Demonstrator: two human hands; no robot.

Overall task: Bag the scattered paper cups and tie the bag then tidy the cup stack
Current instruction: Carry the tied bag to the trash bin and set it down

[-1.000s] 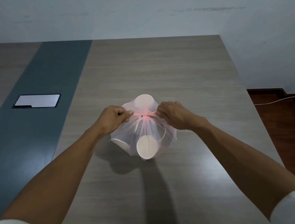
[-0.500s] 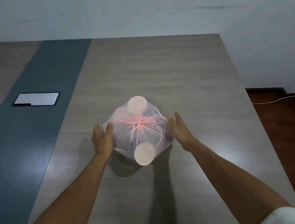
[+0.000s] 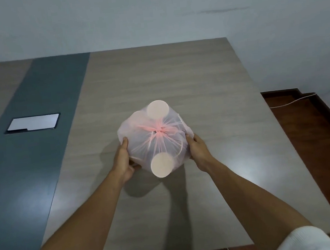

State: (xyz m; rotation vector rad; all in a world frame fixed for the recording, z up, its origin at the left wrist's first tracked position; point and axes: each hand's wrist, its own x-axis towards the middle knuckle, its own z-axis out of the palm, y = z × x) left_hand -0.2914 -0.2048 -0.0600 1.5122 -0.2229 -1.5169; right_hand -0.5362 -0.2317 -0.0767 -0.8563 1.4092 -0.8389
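We cup tied bag (image 3: 155, 140) at frame centre: left hand (image 3: 123, 162) and right hand (image 3: 199, 150) pressed flat on its sides, fingers spread. Paper cups (image 3: 161, 165) bulge inside, pink knot (image 3: 159, 130) on top. Bag on table (image 3: 175, 78). Silver panel (image 3: 33, 123) upper left.

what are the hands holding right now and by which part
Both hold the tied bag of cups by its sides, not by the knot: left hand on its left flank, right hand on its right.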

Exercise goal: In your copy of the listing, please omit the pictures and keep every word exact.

Answer box:
Demonstrator: two human hands; no robot.

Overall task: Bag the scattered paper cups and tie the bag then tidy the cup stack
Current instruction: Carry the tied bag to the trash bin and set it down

[-1.000s] 
[-0.500s] 
[+0.000s] 

State: (xyz m; rotation vector rad; all in a world frame fixed for the recording, z up, its origin at the left wrist's first tracked position; point and axes: each hand's wrist, its own x-axis towards the middle knuckle, its own z-axis out of the palm, y = z × x) left_hand -0.2914 -0.2048 -0.0600 1.5122 -0.2229 -1.5169; right_hand -0.5362 -0.2317 -0.0767 -0.8563 1.4092 -0.8389
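We cup tied bag (image 3: 155, 140) at frame centre: left hand (image 3: 123, 162) and right hand (image 3: 199, 150) pressed flat on its sides, fingers spread. Paper cups (image 3: 161, 165) bulge inside, pink knot (image 3: 159, 130) on top. Bag on table (image 3: 175, 78). Silver panel (image 3: 33, 123) upper left.

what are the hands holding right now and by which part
Both hold the tied bag of cups by its sides, not by the knot: left hand on its left flank, right hand on its right.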

What came before is the complete response.